→ Records to use:
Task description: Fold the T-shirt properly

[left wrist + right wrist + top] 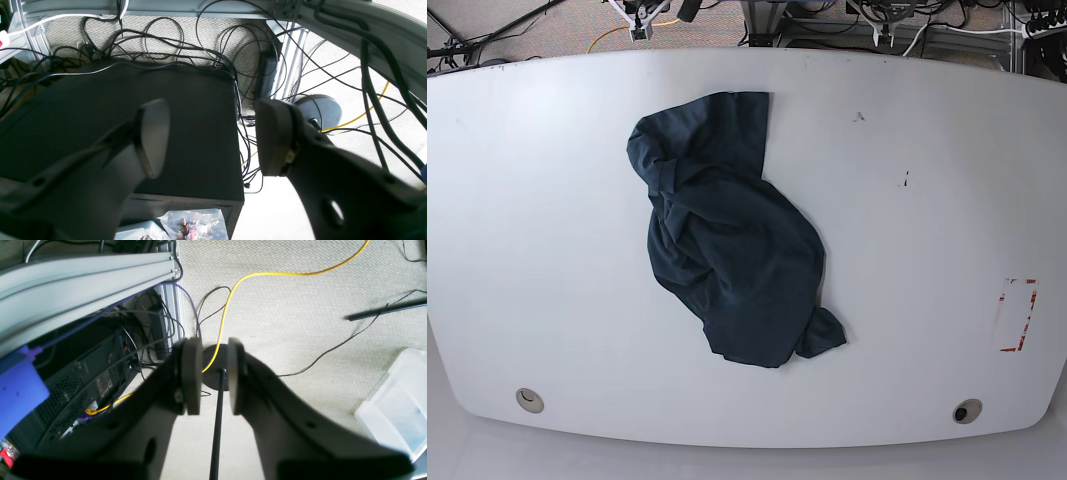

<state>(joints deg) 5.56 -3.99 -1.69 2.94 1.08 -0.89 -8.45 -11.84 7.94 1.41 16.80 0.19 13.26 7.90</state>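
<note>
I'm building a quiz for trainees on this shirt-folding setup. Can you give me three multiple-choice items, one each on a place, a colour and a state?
1. Where does the T-shirt lie on the table?
A. left of centre
B. far right edge
C. on the floor

2. What colour is it?
A. red
B. dark navy
C. white

3. How is the left gripper?
A. shut on cloth
B. open, empty
C. shut, empty

Key: 1 A, the base view shows it left of the middle; 2 B, the cloth is dark blue; 3 B, the pads stand wide apart with nothing between.

Plain navy T-shirt (pixel 732 250), white table (pixel 927 200)
</note>
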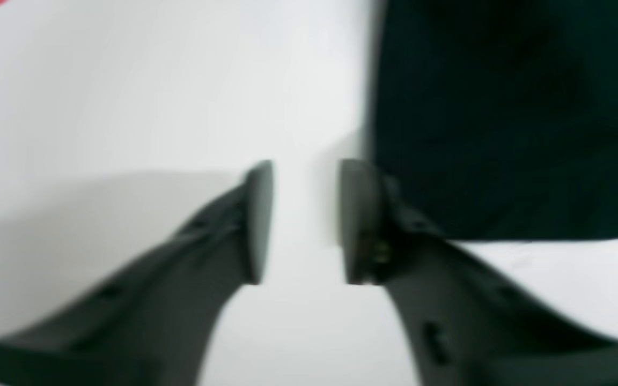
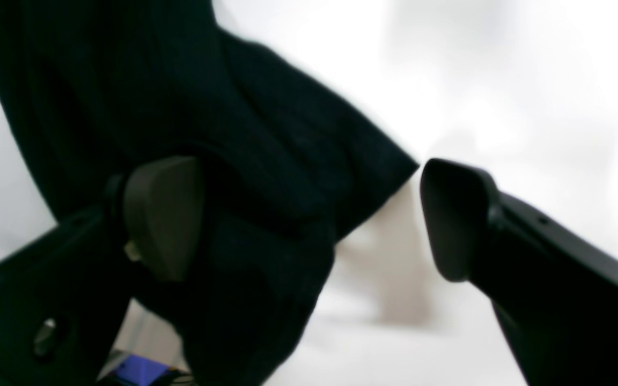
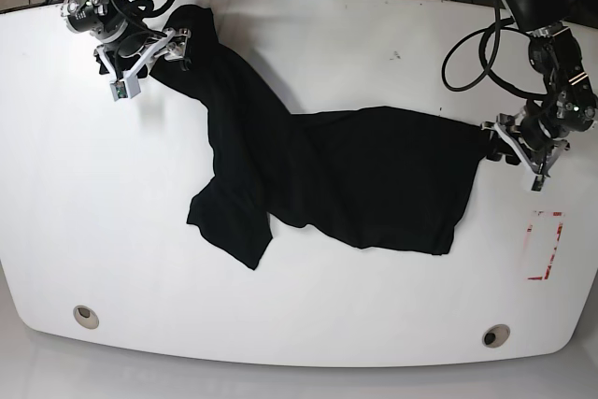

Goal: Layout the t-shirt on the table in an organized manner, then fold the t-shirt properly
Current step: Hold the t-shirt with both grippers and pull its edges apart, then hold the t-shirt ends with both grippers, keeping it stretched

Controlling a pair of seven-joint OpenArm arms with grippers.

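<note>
One t-shirt (image 3: pixel 355 179), lying rumpled across the middle of the table (image 3: pixel 308 324), stretching from upper left to right of centre.

Looking soft, light and limp, likely sagging and bunching when lifted, so probably best pinched at a hem or sleeve edge. Counting two grippers: left gripper (image 1: pixel 306 220), at the cloth's right edge, standing partly spread over bare white and pinching nothing; right gripper (image 2: pixel 309 220), at upper left, gaping wide with black cloth between the fingers, not clamped.
</note>
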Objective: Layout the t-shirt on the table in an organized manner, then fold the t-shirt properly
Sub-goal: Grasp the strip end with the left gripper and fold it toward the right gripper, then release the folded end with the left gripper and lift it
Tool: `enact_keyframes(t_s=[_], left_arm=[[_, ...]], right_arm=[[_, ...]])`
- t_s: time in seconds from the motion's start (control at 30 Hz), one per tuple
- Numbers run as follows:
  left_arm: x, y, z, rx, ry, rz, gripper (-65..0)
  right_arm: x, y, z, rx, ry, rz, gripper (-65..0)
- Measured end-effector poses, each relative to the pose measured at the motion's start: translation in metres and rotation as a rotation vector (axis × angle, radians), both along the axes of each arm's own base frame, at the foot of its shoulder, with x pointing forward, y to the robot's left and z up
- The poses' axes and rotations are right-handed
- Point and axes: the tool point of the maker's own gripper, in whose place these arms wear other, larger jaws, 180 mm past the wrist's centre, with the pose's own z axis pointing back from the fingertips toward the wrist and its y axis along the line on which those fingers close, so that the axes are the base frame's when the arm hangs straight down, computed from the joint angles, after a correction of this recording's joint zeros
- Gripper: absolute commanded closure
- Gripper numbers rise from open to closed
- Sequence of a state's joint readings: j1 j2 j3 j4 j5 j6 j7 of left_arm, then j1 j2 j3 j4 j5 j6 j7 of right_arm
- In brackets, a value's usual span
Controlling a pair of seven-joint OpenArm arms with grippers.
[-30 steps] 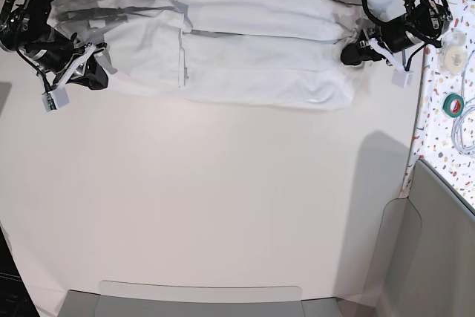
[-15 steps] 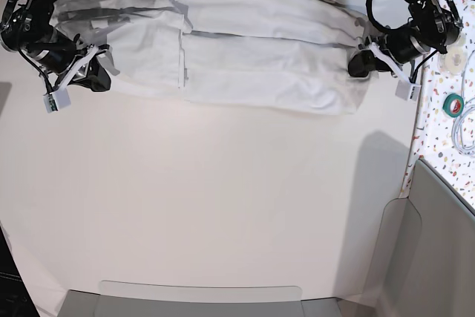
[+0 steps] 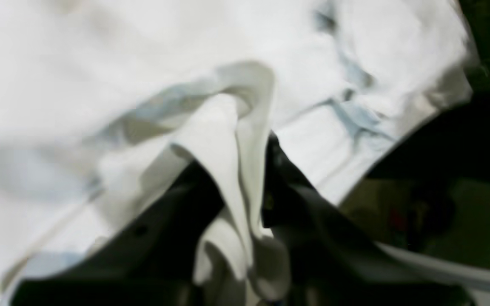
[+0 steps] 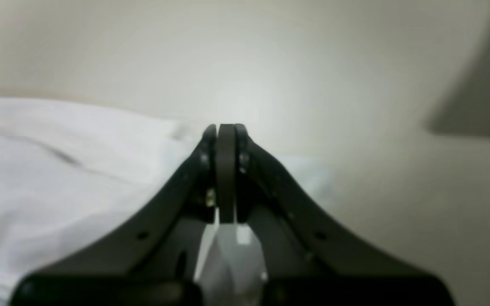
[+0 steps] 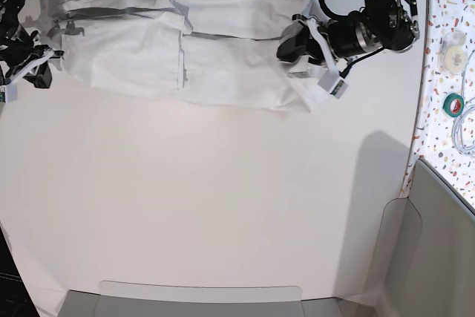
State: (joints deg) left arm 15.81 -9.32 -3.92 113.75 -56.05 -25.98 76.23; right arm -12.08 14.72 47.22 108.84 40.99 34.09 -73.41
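The white t-shirt (image 5: 163, 42) lies as a long folded strip along the far edge of the off-white table (image 5: 223, 206). My left gripper (image 5: 291, 48) is shut on the shirt's right end and holds it lifted and drawn in over the strip. In the left wrist view a ridge of t-shirt (image 3: 228, 140) fabric is pinched in my left gripper (image 3: 245, 178). My right gripper (image 5: 41, 76) sits just off the shirt's left end, shut and holding nothing. The right wrist view shows the right gripper (image 4: 226, 131) with its fingers pressed together, the t-shirt (image 4: 58, 170) on the left and bare table (image 4: 313, 63) beyond.
A speckled panel (image 5: 445, 109) borders the table on the right and carries a green tape roll (image 5: 453, 104), a pale tape roll (image 5: 450, 57) and a white cable (image 5: 464, 135). A grey bin (image 5: 438, 257) fills the near right corner. A grey panel (image 5: 200, 298) lines the near edge.
My left gripper has swung left, carrying the shirt's right end inward over the strip. My right gripper has drawn left, off the shirt's left end.
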Motion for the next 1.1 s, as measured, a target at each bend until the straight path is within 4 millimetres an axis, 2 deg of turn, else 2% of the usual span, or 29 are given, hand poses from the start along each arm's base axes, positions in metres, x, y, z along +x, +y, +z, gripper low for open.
enact_keyframes(t_s=[0.07, 0.17, 0.3, 0.4, 0.6, 0.87, 1.03, 1.1], left_arm=[[-0.004, -0.022, 0.003, -0.04, -0.01, -0.05, 0.0], [-0.01, -0.05, 0.006, -0.058, -0.01, -0.156, 0.0], [-0.001, -0.08, 0.022, -0.083, -0.083, -0.261, 0.0], [-0.003, -0.099, 0.021, -0.094, -0.079, -0.336, 0.0], [-0.003, -0.123, 0.008, -0.086, -0.041, -0.437, 0.0], [-0.021, -0.165, 0.023, -0.142, -0.094, -0.576, 0.0], [-0.023, -0.17, 0.026, -0.135, -0.109, -0.608, -0.1], [-0.022, -0.17, 0.027, -0.134, -0.113, -0.608, -5.1]], right_arm=[[-0.007, -0.014, 0.0, -0.04, 0.018, -0.045, 0.0], [-0.012, -0.023, -0.002, -0.073, 0.043, -0.071, 0.0], [-0.015, -0.027, -0.005, -0.093, 0.064, -0.087, 0.0], [-0.016, -0.027, -0.007, -0.095, 0.069, -0.093, 0.0], [-0.019, -0.024, -0.011, -0.082, 0.078, -0.095, 0.0], [-0.021, -0.023, -0.013, -0.08, 0.085, -0.096, 0.0], [-0.021, -0.023, -0.013, -0.079, 0.084, -0.095, 0.0], [-0.021, -0.023, -0.013, -0.079, 0.085, -0.095, 0.0]])
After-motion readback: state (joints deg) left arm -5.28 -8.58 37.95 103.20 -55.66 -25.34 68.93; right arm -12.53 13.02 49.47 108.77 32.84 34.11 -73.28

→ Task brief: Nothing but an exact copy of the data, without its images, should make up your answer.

→ Solution:
Task description: Fold the T-shirt properly

[left wrist + right wrist + top] 

<state>(joints deg) 5.56 -3.99 -1.69 2.94 1.08 -0.89 -8.45 -11.84 7.94 1.41 16.80 0.19 13.26 7.90</state>
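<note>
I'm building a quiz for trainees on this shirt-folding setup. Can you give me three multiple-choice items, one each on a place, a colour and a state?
1. Where does the T-shirt lie on the table?
A. left of centre
B. far right edge
C. on the floor

2. What colour is it?
A. red
B. dark navy
C. white

3. How is the left gripper?
A. shut on cloth
B. open, empty
C. shut, empty

Key: 1 A, the base view shows it left of the middle; 2 B, the cloth is dark blue; 3 B, the pads stand wide apart with nothing between.

Plain navy T-shirt (pixel 732 250), white table (pixel 927 200)
</note>
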
Goal: Layout the t-shirt on the table in an organized manner, then fold the t-shirt properly
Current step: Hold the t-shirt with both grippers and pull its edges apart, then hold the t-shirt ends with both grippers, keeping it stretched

Controlling a pair of seven-joint OpenArm arms with grippers.

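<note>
One t-shirt (image 3: pixel 355 179), lying rumpled across the middle of the table (image 3: pixel 308 324), stretching from upper left to right of centre.

Looking soft, light and limp, likely sagging and bunching when lifted, so probably best pinched at a hem or sleeve edge. Counting two grippers: left gripper (image 1: pixel 306 220), at the cloth's right edge, standing partly spread over bare white and pinching nothing; right gripper (image 2: pixel 309 220), at upper left, gaping wide with black cloth between the fingers, not clamped.
</note>
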Objective: Layout the t-shirt on the table in an organized manner, then fold the t-shirt properly
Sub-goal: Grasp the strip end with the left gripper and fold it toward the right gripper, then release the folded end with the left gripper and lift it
Tool: `enact_keyframes(t_s=[_], left_arm=[[_, ...]], right_arm=[[_, ...]])`
- t_s: time in seconds from the motion's start (control at 30 Hz), one per tuple
- Numbers run as follows:
  left_arm: x, y, z, rx, ry, rz, gripper (-65..0)
  right_arm: x, y, z, rx, ry, rz, gripper (-65..0)
- Measured end-effector poses, each relative to the pose measured at the motion's start: translation in metres and rotation as a rotation vector (axis × angle, radians), both along the axes of each arm's own base frame, at the foot of its shoulder, with x pointing forward, y to the robot's left and z up
- The poses' axes and rotations are right-handed
- Point and axes: the tool point of the maker's own gripper, in whose place these arms wear other, larger jaws, 180 mm past the wrist's centre, with the pose's own z axis pointing back from the fingertips toward the wrist and its y axis along the line on which those fingers close, so that the axes are the base frame's when the arm hangs straight down, computed from the joint angles, after a correction of this recording's joint zeros
- Gripper: absolute commanded closure
- Gripper numbers rise from open to closed
- Sequence of a state's joint readings: j1 j2 j3 j4 j5 j6 j7 of left_arm, then j1 j2 j3 j4 j5 j6 j7 of right_arm
- In brackets, a value's usual span
Controlling a pair of seven-joint OpenArm arms with grippers.
[-30 steps] 
[-15 steps] 
[+0 steps] 
[+0 steps] 
[+0 steps] 
State: (joints deg) left arm 15.81 -9.32 -3.92 113.75 -56.05 -25.98 76.23; right arm -12.08 14.72 47.22 108.84 40.99 34.09 -73.41
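The white t-shirt (image 5: 163, 42) lies as a long folded strip along the far edge of the off-white table (image 5: 223, 206). My left gripper (image 5: 291, 48) is shut on the shirt's right end and holds it lifted and drawn in over the strip. In the left wrist view a ridge of t-shirt (image 3: 228, 140) fabric is pinched in my left gripper (image 3: 245, 178). My right gripper (image 5: 41, 76) sits just off the shirt's left end, shut and holding nothing. The right wrist view shows the right gripper (image 4: 226, 131) with its fingers pressed together, the t-shirt (image 4: 58, 170) on the left and bare table (image 4: 313, 63) beyond.
A speckled panel (image 5: 445, 109) borders the table on the right and carries a green tape roll (image 5: 453, 104), a pale tape roll (image 5: 450, 57) and a white cable (image 5: 464, 135). A grey bin (image 5: 438, 257) fills the near right corner. A grey panel (image 5: 200, 298) lines the near edge.
My left gripper has swung left, carrying the shirt's right end inward over the strip. My right gripper has drawn left, off the shirt's left end.
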Motion for the next 1.1 s, as measured, a target at each bend until the straight path is within 4 millimetres an axis, 2 deg of turn, else 2% of the usual span, or 29 are given, hand poses from the start along each arm's base axes, positions in metres, x, y, z along +x, +y, +z, gripper low for open.
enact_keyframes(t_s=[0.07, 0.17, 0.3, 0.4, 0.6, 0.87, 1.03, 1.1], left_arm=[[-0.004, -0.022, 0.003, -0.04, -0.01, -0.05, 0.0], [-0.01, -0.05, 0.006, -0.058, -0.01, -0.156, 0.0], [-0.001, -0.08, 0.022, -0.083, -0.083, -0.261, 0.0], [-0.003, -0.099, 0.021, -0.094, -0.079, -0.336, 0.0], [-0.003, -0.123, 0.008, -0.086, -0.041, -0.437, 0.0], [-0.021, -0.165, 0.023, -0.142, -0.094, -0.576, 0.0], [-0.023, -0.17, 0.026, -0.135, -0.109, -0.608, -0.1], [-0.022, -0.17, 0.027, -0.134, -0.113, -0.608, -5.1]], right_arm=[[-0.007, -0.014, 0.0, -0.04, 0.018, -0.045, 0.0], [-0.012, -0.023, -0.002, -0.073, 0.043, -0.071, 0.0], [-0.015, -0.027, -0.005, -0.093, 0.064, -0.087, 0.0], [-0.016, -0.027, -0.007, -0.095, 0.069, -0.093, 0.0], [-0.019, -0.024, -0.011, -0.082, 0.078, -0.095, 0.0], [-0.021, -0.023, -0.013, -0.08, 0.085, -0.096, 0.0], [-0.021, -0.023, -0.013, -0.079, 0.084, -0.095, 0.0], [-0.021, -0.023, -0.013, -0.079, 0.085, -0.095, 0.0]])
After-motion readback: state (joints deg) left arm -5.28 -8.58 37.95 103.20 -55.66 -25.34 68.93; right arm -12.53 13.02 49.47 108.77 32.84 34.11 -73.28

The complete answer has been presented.